What to produce - Any pictures in the records below must be left out when you repeat the lines from the line containing "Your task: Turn" through the line containing "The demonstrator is" exactly.

Records provided -
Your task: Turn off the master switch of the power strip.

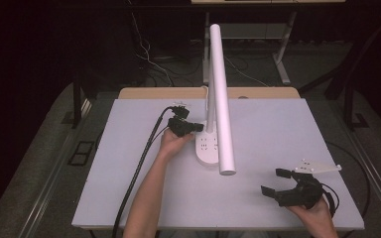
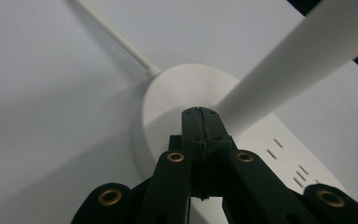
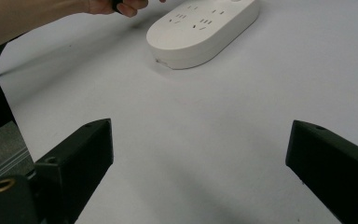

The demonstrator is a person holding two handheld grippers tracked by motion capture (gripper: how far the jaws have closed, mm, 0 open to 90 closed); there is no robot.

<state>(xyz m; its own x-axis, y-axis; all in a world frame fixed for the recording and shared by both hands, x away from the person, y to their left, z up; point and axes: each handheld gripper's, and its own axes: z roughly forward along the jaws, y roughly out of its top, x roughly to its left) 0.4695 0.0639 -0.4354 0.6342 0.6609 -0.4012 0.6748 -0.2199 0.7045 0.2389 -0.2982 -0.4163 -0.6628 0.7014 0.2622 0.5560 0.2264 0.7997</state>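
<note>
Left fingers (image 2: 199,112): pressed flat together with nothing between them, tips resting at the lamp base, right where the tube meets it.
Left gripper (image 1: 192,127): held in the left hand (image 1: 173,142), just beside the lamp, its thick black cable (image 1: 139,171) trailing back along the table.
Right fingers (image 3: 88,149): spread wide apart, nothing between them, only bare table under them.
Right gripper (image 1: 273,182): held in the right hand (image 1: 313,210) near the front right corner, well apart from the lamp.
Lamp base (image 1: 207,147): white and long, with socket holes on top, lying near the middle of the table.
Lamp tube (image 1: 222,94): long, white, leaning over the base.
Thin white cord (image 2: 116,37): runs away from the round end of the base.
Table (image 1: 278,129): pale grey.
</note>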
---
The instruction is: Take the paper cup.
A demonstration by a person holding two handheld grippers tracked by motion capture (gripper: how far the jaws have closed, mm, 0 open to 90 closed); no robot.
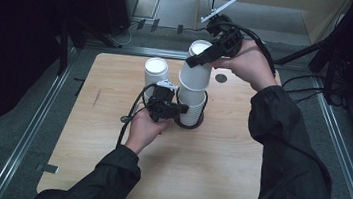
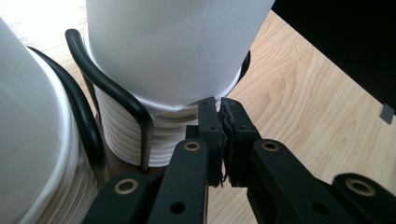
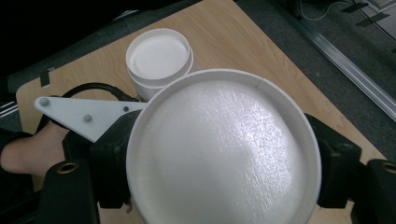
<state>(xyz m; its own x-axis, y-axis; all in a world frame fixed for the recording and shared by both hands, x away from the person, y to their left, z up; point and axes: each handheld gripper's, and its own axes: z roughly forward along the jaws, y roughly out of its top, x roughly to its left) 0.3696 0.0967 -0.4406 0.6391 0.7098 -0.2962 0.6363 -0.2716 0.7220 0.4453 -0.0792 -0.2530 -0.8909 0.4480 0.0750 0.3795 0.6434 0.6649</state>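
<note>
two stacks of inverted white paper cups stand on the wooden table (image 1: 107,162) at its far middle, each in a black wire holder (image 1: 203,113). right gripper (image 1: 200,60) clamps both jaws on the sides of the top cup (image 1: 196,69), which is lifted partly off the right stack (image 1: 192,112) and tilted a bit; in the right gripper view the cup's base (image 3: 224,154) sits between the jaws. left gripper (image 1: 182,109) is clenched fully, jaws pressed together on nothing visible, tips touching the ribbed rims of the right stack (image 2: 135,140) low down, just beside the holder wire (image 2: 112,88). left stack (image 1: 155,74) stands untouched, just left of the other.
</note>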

Solution to this exercise -
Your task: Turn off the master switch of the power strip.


The demonstrator is a person holding two handheld grippers tracked by motion capture (gripper: how far the jaws have closed, mm, 0 open to 90 closed); there is no robot.

The submitted answer is complete.